In real estate, a “contingency” refers to a condition of the Purchase Agreement that needs to occur in order for the transaction to keep moving forward. As the buyer, there are many contingencies that you can choose to include in your contract. Here are five most common.
Inspections are for the benefit of the buyer. The home inspection covers a general examination of the interior and exterior of the home, as well as its systems. However, there are several other inspections that fall under this contingency, such as ones for mold or damage from wood-destroying insects. Once you’ve completed all your inspections, you’ll receive reports for all the inspections you’ve elected, as well as recommendations on how to remediate the home’s problems. You’ll then have the opportunity to negotiate with the seller on repairs. If you can’t reach an agreement, or if you simply feel that the home needs too much work for you to handle, you can walk away from the sale.

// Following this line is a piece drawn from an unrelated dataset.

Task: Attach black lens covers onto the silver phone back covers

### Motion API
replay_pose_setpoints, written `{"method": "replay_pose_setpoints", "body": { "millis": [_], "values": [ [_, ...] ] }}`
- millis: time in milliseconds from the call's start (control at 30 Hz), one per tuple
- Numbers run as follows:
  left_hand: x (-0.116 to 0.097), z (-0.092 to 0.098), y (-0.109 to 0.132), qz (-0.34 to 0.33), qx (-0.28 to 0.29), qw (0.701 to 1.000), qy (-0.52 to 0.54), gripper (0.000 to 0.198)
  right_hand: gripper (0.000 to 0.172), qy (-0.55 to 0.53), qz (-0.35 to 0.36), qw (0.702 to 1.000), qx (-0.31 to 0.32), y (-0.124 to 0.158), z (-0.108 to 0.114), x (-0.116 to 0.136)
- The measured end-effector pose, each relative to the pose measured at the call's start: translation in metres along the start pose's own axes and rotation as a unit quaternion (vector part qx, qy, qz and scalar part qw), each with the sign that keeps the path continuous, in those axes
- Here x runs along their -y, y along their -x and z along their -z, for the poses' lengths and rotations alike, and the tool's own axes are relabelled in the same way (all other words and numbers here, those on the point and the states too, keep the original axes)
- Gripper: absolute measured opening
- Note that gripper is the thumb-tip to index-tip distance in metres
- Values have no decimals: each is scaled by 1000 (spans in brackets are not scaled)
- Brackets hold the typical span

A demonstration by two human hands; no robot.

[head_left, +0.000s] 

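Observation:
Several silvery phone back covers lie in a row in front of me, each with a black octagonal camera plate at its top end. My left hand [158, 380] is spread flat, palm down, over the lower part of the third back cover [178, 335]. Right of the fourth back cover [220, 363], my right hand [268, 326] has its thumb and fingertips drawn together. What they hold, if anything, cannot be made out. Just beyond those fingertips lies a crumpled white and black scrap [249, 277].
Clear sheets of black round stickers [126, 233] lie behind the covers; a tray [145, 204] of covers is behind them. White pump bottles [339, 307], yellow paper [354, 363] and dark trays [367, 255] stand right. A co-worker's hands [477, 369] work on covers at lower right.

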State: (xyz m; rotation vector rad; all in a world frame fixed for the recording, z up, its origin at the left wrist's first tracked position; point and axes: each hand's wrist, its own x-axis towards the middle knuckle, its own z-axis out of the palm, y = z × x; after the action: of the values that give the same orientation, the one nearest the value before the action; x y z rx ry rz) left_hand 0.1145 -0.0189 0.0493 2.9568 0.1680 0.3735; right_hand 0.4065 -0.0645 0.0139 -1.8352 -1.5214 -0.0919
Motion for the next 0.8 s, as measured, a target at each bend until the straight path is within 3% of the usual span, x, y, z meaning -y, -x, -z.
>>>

This contingency gives you time to apply for and receive a loan in order to purchase the home. It says that, if for some reason you’re unable to receive financing, you have the right to look for alternative sources or to back out of the sale. Your financing is not set in stone, a pre-approval is not a guarantee of a loan. From there, you still have to go through the underwriting process.
The appraisal contingency goes hand-in-hand with the financing contingency. In fact, receiving a satisfactory appraisal is usually one of the conditions that the mortgage company has for granting you a loan. An appraisal determines the fair market value of the home. The appraisal contingency ensures that you’re protected if the sale price doesn’t fall in line with whatever the fair market value is determined to be. If there’s a difference you’ll be able to renegotiate the sale price with the seller or to find additional financing. However, if both those options fall through, the appraisal contingency allows you to back away from the deal, unscathed.
In real estate, the title to a home is the record of its ownership. It’s a legal document that shows who has owned the home, past and present. It’s also a record of any liens or judgments that have been made against the property. In a typical scenario, a title company or your attorney will review the title on your new home before closing and resolve any issues so that the title can be transferred to you free and clear.
Home Sale Contingency
As a buyer this contingency allows you a specified amount of time to find a buyer for your current home. If you can’t find a buyer within that time, you have the freedom to walk away from the sale with your earnest money still intact.